The problem: Take the lines below from the first through the one that contains "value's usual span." and copy them exactly.

Information shown:

+-------+

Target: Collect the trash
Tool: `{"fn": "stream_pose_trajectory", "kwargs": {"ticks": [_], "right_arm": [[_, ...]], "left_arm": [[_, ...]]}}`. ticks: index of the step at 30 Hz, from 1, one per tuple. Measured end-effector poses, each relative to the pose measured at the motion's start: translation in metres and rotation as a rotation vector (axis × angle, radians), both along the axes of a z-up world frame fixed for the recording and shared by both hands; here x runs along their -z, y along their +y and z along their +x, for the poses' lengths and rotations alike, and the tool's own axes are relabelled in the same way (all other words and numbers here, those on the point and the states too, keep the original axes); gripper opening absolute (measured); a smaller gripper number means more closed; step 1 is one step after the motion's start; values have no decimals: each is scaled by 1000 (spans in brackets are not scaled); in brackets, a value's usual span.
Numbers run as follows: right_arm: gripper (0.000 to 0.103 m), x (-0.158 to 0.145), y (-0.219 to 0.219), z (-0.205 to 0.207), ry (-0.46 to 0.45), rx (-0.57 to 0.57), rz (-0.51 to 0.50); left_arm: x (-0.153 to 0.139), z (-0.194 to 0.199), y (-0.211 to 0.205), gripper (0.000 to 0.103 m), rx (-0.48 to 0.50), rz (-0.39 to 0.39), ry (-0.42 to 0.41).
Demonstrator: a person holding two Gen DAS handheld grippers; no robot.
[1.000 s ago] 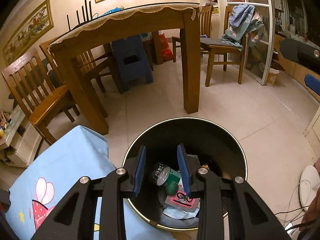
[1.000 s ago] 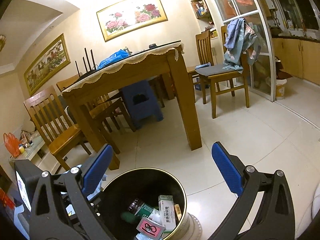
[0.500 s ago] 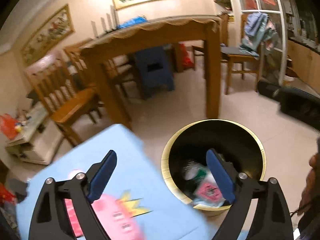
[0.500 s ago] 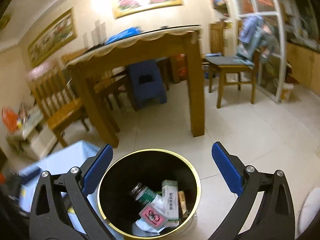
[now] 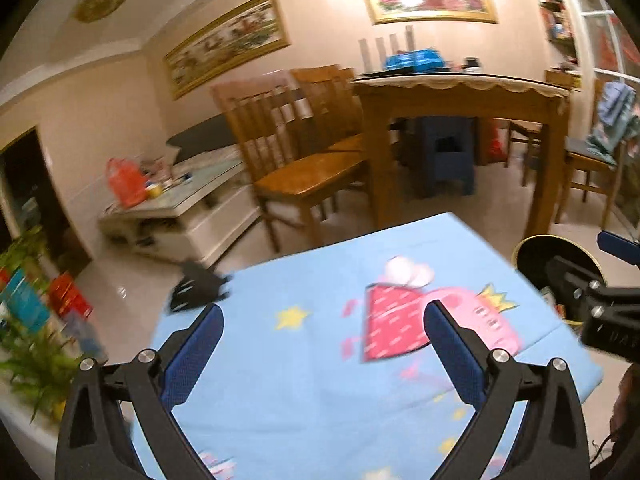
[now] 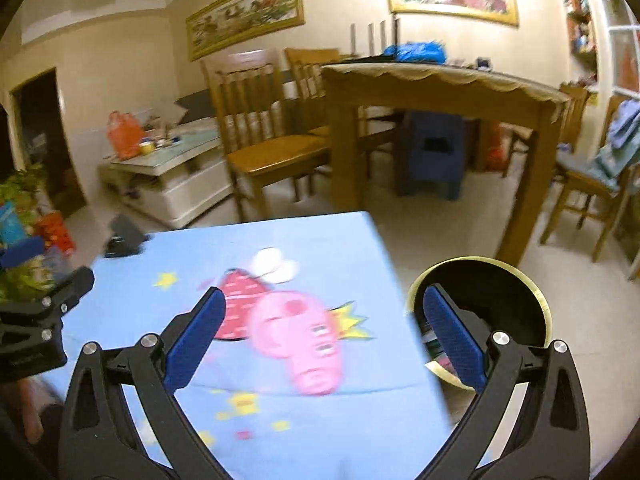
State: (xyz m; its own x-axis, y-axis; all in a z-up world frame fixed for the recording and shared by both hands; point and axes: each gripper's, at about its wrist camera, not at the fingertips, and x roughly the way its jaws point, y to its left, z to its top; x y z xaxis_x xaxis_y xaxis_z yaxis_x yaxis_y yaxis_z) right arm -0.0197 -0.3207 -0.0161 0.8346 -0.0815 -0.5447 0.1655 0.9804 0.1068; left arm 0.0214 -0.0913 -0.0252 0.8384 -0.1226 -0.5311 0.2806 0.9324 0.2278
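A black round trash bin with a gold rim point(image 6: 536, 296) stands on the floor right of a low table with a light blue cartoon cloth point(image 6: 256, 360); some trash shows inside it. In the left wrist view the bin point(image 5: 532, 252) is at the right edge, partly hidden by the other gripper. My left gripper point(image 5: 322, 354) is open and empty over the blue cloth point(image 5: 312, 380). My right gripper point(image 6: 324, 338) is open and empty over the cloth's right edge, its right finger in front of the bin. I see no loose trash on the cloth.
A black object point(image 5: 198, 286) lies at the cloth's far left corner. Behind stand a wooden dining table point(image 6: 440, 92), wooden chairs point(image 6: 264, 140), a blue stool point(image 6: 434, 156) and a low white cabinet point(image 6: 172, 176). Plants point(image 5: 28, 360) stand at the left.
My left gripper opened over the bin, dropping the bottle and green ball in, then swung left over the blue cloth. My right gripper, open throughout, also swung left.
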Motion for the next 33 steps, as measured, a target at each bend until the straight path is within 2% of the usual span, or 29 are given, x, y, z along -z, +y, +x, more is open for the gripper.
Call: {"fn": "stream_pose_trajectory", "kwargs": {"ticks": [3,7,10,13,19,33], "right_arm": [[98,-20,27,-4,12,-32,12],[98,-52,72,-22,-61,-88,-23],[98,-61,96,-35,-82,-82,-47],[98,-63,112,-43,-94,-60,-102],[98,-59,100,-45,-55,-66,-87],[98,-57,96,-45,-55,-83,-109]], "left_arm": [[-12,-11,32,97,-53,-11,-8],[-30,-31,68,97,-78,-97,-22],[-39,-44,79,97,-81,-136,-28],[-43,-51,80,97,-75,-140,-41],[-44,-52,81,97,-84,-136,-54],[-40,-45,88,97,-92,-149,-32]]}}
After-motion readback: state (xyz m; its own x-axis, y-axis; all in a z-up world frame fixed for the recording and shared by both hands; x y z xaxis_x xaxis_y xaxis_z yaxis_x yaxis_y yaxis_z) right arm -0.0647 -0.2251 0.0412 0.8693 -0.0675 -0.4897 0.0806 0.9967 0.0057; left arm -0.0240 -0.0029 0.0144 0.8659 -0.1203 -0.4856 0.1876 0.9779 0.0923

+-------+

Answer space:
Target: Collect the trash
Tool: `{"fn": "stream_pose_trajectory", "kwargs": {"ticks": [_], "right_arm": [[_, ...]], "left_arm": [[_, ...]]}}`. ticks: index of the step at 30 Hz, from 1, one per tuple. Measured end-effector poses, each relative to the pose measured at the motion's start: translation in metres and rotation as a rotation vector (axis × angle, radians), both along the axes of a z-up world frame fixed for the recording and shared by both hands; here x runs along their -z, y along their +y and z along their +x, for the poses' lengths and rotations alike, and the tool's own axes are relabelled in the same way (all other words and numbers here, those on the point and the states too, keep the original axes); gripper opening absolute (measured); a smaller gripper number means more closed; step 1 is one step after the motion's start; values have no decimals: each is scaled by 1000 (spans in brackets are not scaled); in brackets, a value's usual span.

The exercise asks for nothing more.